# Work task
Restate the listing below word for word; no pictures belong in the copy.
# # # # #
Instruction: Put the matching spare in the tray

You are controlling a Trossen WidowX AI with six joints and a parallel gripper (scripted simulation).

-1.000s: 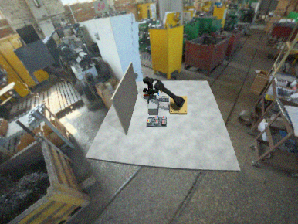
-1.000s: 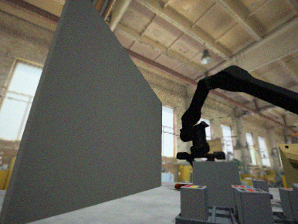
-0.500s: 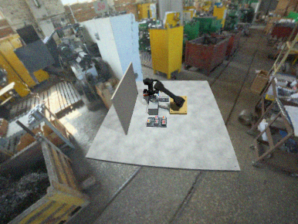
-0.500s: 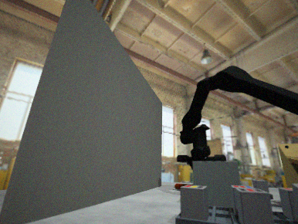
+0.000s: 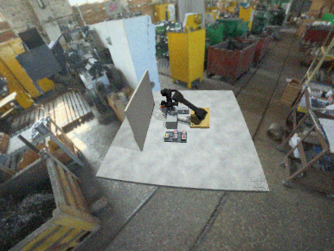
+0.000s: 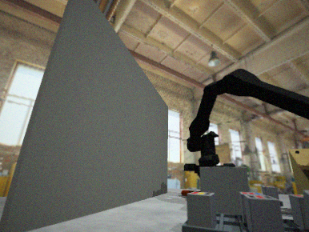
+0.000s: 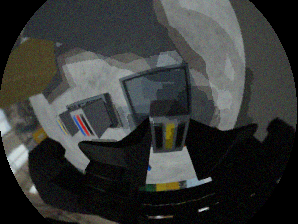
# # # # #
# Reply to the exercise
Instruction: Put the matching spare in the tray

You are controlling a Trossen WidowX AI with six joints and a parallel gripper (scripted simulation).

-1.000s: 
-1.000s: 
-0.500s: 
-0.500s: 
+0.000s: 
+0.000s: 
+0.000s: 

No additional answer text is required.